PROVIDED MATERIAL Start Marker

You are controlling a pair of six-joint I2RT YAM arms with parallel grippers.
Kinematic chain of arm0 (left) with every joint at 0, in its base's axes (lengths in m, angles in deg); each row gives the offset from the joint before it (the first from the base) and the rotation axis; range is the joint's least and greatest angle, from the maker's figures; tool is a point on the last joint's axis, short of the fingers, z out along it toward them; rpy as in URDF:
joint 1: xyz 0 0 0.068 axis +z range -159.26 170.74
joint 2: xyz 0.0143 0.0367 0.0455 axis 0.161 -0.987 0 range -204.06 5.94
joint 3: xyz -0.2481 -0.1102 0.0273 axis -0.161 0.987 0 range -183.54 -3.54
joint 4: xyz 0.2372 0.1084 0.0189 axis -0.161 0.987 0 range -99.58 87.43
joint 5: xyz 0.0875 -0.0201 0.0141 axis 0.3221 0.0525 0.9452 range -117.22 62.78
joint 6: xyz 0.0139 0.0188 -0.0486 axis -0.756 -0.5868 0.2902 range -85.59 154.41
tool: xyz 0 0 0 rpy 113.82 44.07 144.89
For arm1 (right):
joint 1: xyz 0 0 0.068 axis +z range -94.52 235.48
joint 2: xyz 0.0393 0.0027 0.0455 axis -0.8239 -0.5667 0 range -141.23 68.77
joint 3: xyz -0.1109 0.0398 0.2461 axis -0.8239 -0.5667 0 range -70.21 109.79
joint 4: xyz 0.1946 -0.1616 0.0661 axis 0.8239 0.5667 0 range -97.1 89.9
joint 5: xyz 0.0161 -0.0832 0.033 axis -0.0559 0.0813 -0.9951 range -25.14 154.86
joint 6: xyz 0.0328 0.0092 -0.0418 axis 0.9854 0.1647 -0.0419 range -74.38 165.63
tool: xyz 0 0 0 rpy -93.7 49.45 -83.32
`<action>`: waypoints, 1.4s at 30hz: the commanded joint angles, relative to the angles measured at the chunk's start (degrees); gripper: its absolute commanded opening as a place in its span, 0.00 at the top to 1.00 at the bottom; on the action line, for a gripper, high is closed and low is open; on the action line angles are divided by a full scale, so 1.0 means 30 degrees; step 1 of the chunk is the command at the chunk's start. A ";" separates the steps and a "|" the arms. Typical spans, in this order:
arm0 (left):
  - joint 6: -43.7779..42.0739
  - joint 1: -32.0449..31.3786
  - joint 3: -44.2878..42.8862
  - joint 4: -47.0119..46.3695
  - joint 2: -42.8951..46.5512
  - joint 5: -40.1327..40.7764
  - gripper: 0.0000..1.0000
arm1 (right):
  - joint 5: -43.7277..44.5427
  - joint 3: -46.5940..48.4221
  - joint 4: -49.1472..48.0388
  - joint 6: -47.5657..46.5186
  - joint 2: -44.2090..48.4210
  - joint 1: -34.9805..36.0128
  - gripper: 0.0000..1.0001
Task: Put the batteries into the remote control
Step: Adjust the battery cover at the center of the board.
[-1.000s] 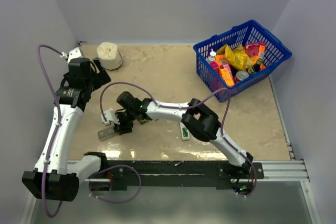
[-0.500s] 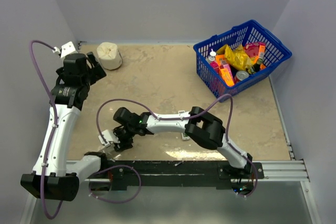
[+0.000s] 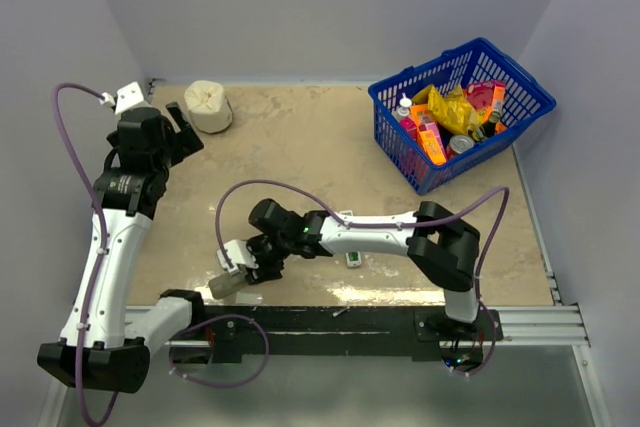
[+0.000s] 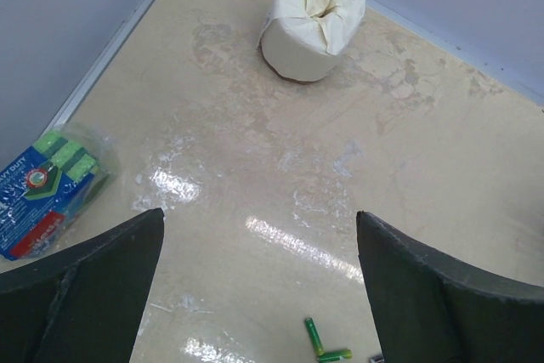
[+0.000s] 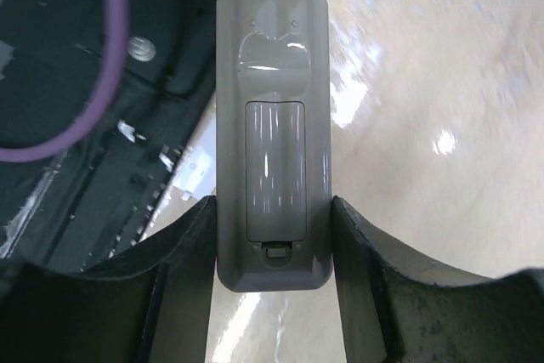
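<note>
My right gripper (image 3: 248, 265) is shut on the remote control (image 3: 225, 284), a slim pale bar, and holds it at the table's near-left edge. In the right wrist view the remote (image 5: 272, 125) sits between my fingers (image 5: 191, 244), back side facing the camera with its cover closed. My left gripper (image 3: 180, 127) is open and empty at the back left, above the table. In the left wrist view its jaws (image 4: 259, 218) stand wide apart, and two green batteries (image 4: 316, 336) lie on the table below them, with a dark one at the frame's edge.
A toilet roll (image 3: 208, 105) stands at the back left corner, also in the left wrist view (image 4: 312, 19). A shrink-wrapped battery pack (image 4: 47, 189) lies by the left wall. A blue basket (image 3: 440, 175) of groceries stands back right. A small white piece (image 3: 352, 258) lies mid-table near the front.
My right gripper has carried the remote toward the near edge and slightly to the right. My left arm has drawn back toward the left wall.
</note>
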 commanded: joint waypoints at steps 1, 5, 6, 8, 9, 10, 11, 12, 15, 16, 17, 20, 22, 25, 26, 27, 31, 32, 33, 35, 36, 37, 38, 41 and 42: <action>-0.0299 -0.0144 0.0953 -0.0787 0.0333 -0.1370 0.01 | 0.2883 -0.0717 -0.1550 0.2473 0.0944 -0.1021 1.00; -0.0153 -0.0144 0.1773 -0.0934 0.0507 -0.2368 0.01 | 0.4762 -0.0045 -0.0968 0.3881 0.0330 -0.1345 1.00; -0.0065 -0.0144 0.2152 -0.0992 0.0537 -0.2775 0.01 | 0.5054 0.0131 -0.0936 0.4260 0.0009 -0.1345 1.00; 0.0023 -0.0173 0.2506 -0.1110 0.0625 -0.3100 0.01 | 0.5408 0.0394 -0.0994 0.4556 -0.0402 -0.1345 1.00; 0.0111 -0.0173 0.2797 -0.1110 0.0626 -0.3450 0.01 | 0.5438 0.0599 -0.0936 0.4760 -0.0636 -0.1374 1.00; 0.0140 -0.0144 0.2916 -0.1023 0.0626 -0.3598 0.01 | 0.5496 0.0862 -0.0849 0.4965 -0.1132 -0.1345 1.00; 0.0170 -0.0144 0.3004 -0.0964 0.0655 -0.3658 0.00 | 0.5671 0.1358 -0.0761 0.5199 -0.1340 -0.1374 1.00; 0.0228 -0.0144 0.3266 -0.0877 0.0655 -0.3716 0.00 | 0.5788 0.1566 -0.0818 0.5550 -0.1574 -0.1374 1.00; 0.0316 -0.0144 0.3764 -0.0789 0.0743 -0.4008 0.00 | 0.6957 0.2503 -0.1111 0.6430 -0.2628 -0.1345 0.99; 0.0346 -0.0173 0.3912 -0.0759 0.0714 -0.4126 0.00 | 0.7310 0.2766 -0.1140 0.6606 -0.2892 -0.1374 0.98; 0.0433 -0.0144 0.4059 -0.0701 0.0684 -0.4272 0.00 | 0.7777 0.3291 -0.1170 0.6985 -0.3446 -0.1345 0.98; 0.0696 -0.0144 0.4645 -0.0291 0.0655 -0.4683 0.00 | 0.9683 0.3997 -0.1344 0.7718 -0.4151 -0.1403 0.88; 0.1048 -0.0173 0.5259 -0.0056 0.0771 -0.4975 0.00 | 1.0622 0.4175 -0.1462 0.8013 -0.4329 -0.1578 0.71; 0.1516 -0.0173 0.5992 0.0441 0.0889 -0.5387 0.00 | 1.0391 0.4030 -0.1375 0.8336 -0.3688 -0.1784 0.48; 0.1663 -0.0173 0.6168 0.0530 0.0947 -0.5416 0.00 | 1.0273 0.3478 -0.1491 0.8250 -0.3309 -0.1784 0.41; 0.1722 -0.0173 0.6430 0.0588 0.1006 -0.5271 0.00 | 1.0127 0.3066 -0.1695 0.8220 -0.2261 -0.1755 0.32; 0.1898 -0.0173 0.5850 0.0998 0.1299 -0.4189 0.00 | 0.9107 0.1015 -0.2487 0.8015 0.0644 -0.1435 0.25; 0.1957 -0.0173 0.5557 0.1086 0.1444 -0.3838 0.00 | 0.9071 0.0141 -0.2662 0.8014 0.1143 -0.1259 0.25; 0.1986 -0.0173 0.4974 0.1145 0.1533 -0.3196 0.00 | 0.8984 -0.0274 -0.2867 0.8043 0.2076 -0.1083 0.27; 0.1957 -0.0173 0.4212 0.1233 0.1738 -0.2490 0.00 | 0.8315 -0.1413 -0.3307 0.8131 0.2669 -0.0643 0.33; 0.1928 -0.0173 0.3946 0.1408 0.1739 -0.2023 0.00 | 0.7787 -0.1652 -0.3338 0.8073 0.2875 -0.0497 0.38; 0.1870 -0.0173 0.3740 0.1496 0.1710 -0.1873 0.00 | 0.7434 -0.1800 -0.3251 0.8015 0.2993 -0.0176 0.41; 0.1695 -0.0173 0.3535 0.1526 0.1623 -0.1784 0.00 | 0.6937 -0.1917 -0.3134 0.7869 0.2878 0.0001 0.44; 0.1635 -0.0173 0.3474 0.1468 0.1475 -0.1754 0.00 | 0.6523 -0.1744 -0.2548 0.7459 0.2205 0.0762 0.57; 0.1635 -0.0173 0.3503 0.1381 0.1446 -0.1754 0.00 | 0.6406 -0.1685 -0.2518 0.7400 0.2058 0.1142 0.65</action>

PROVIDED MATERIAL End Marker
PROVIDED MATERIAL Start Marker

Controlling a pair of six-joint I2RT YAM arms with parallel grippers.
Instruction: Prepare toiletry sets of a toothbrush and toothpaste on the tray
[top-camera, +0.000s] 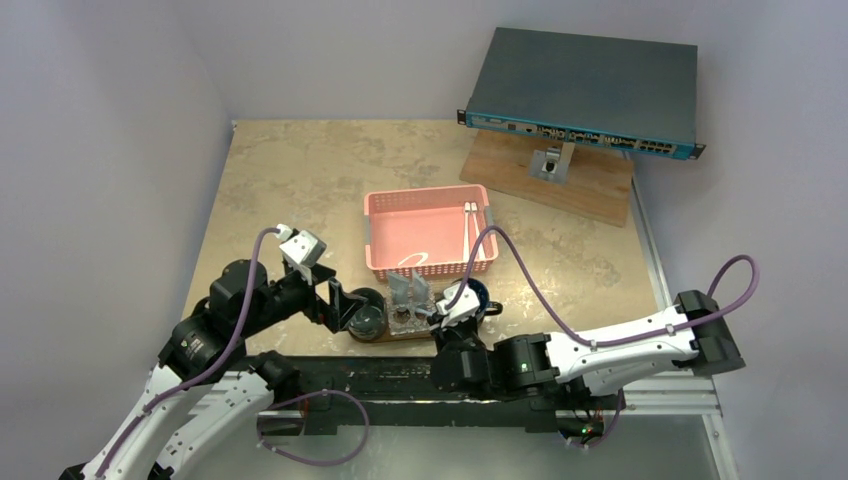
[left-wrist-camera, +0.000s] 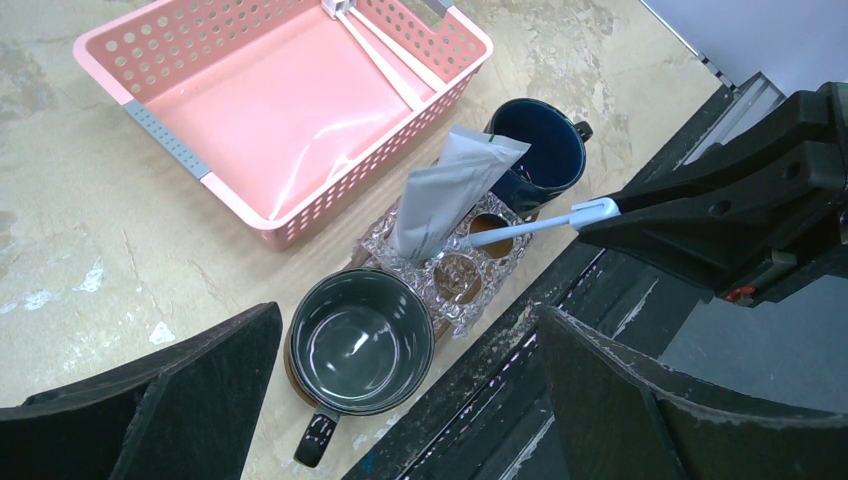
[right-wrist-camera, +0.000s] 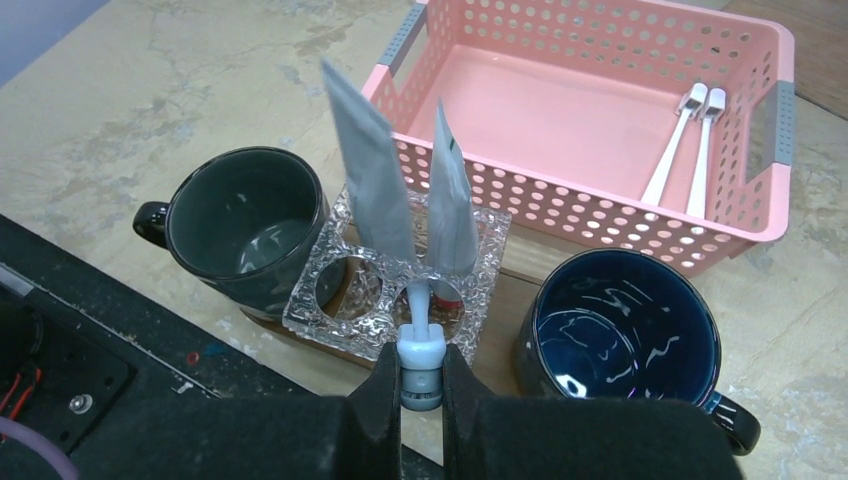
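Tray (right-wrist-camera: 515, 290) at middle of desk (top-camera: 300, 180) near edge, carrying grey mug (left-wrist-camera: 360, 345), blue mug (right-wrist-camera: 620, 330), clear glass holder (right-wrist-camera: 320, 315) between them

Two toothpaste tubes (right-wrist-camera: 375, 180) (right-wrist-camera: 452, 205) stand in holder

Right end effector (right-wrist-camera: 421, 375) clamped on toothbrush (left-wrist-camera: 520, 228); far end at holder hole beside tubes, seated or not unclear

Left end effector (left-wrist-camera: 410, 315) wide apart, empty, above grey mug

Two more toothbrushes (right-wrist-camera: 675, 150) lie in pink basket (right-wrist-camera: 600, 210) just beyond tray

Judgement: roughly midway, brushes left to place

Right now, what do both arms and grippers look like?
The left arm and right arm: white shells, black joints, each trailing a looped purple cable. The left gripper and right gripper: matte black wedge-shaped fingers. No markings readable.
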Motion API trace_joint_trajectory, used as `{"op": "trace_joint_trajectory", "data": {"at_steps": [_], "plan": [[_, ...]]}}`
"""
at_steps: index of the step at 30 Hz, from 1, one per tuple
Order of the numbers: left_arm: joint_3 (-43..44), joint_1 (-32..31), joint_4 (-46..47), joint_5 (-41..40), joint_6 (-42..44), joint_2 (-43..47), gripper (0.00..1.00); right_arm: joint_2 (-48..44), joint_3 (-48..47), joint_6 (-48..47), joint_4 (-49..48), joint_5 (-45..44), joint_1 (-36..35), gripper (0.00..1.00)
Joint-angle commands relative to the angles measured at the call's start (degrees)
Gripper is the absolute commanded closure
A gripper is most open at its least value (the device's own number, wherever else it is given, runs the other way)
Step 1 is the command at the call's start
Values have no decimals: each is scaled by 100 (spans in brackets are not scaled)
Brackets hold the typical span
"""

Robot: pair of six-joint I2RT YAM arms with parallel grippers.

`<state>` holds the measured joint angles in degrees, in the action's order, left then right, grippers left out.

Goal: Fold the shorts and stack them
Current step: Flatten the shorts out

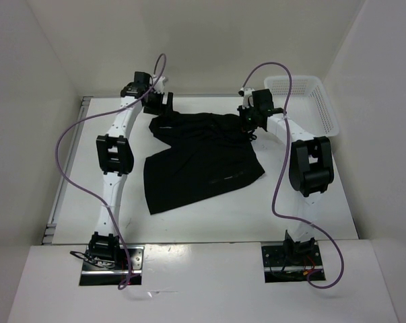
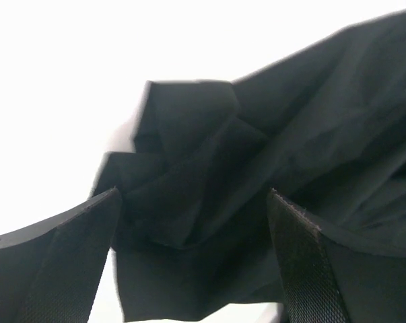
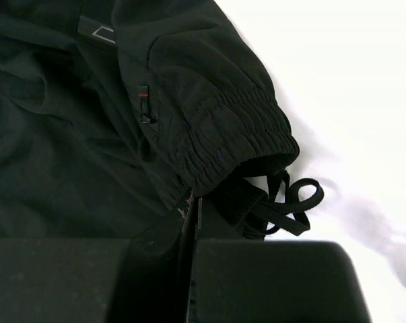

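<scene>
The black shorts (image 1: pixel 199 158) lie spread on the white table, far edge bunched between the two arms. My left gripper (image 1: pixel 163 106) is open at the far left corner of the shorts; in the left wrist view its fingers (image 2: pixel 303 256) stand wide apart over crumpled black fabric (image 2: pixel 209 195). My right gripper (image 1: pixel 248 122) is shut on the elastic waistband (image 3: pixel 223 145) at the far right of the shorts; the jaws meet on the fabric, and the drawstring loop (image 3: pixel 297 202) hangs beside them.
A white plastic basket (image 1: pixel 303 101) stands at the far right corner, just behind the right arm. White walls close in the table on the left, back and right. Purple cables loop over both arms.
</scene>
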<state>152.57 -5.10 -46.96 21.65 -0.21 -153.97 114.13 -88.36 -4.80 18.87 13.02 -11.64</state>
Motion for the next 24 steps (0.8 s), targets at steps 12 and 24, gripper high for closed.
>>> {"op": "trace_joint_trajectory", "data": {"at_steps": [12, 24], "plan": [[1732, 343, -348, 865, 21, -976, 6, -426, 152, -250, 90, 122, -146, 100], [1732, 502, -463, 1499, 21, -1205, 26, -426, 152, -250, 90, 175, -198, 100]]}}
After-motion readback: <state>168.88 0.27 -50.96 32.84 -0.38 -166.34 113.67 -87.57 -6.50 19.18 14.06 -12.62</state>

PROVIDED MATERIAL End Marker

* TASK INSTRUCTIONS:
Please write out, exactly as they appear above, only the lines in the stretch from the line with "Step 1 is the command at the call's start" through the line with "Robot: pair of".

* TASK OUTPUT:
Step 1 is the command at the call's start
Values have no decimals: each is scaled by 100 (spans in brackets are not scaled)
Brackets hold the typical span
"""

Robot: pair of six-joint I2RT YAM arms with parallel grippers.

Here the exercise is finished.